== The task ==
Reproduce the lines below exactly. Skip images.

== Information provided ==
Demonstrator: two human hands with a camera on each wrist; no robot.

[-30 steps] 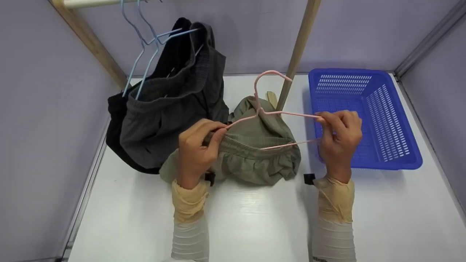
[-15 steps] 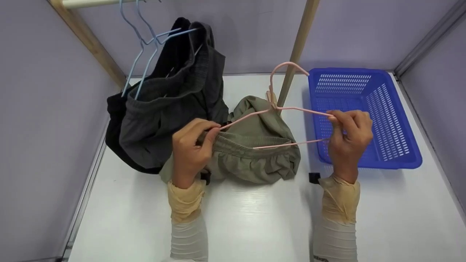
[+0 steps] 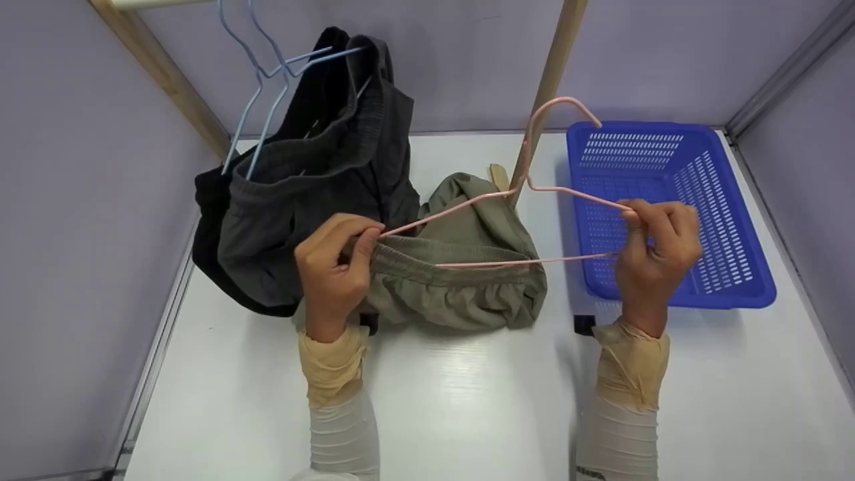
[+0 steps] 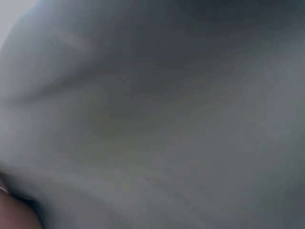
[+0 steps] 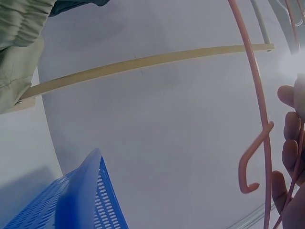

== Answer to this problem ==
Demonstrator: two human hands with a camera on each wrist; no robot.

[-30 steps] 
[-15 steps] 
[+0 steps] 
[+0 steps] 
[+0 steps] 

The exercise requires no additional output.